Meeting violates conflict of interest?

Local News

A special meeting held by the Blue Earth City Council to consider whether there should be a recall election may have been improperly held and conducted.

Council members met last Thursday after a petition with 265 valid signatures was turned into City Hall last week.

Petitioners are seeking to have the council determine if there are sufficient grounds to pass a resolution to have a recall election for Councilman John Huisman.

However, Huisman’s attorney —- Thomas Anderson —- told council members he doesn’t know why there was a meeting.

“I don’t know who called the meeting.
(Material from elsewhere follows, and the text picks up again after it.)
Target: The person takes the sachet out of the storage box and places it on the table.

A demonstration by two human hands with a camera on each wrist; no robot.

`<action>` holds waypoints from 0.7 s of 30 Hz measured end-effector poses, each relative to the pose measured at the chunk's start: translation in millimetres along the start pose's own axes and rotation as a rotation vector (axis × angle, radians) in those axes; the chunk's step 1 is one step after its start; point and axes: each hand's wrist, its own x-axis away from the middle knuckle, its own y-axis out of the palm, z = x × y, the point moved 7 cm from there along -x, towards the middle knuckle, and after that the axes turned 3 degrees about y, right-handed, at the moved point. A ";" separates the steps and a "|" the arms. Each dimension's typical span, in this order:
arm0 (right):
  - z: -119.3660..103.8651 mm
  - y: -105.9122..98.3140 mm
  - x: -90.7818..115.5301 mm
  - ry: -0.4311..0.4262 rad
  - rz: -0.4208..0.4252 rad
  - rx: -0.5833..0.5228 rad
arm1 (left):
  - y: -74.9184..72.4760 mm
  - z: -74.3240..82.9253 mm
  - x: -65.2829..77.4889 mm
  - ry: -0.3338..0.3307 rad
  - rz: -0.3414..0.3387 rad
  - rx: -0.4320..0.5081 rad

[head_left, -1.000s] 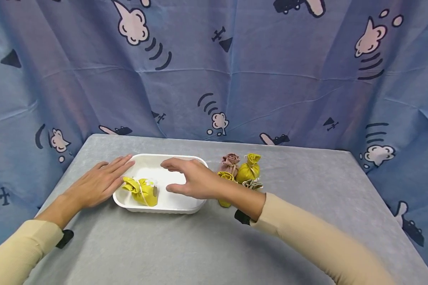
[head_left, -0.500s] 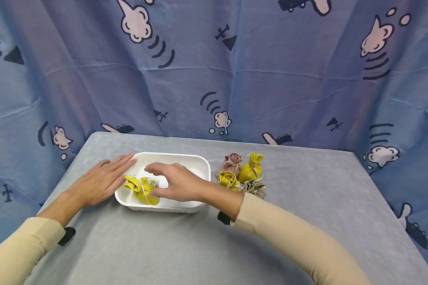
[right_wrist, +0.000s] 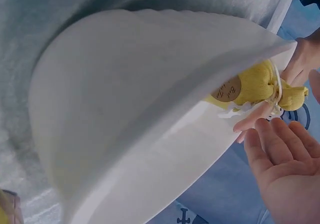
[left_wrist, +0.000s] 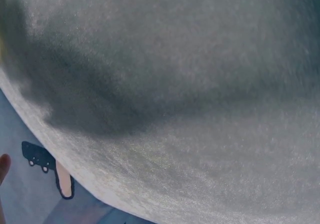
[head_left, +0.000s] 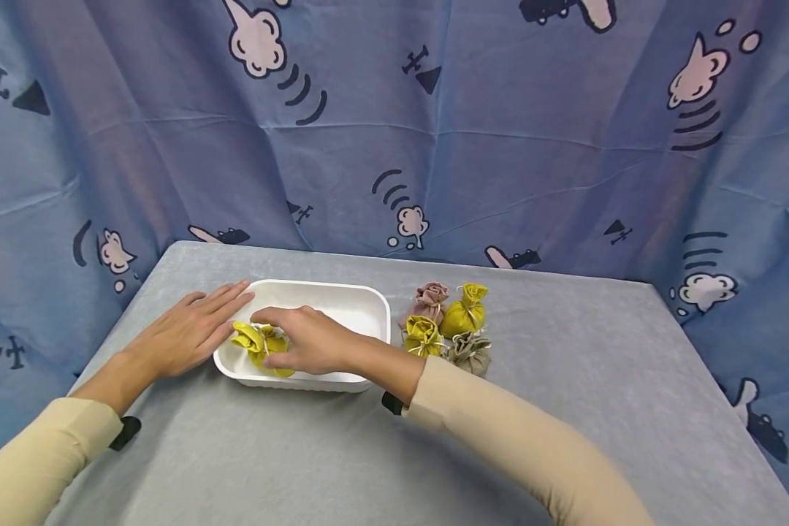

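A small yellow drawstring pouch [head_left: 253, 340] with white flowers lies on its side in the left end of a white tray [head_left: 358, 310]. My right hand [head_left: 315, 340] reaches over the tray, thumb and fingers spread about the pouch. In the right wrist view, a round brown label shows on the pouch [right_wrist: 255, 86], and the fingers of my right hand [right_wrist: 290, 171] look apart from it. My left hand [head_left: 184, 332] lies with straight fingers along the tray's left rim, close to the pouch's gathered end. The left wrist view shows mostly tablecloth and shadow.
Right of the tray, several more pouches stand together on the grey cloth [head_left: 565, 380]: a pink pouch [head_left: 430, 301], a tall yellow pouch [head_left: 465, 310], a shorter yellow pouch [head_left: 423, 336] and a grey-brown pouch [head_left: 471, 353]. A blue patterned curtain [head_left: 532, 146] hangs behind.
My right hand has moved left across the tray to the yellow pouch, leaving the grouped pouches more exposed. My left hand has stayed at the rim.
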 end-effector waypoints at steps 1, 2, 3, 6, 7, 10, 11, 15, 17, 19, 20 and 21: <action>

The City Charter says the petition will be voted on at the next City Council meeting,” says Anderson. “It doesn’t say anything about setting a special meeting.”

The petition alleges Huisman violated freedom of speech and freedom of the press protected by the First Amendment by signing a letter sent to KBEW.

In the letter, the councilman and 13 others were critical of a program called The O’Reilly Factor and said they would encourage businesses not to advertise on the station and residents not to listen.

During the meeting, Huisman argued that the petition should be rejected because there weren’t sufficient grounds to demand he face another election.

Huisman’s comments and participation during the meeting appears to have violated an elected official’s responsibility to avoid a Conflict of Interest outline in a League of Minnesota Cities information memo.

According to the self-judgment section, an official should exclude themselves from any discussion about themselves.

“On the theory that no person should serve as the judge of his or her own case, courts have generally held that an officer may not participate in proceedings where he or she is the subject,” says the memo. “As a result, council members probably should not participate in a decision involving their own possible offense.”

Near the end of the meeting, Huisman made a motion to reject the petition but it was voted down. He also voted a motion —- which was approved — to have the city hire an outside attorney to decide the petition’s validity to have a recall election.

The council is expected to discuss the petition at their next meeting scheduled for April 5.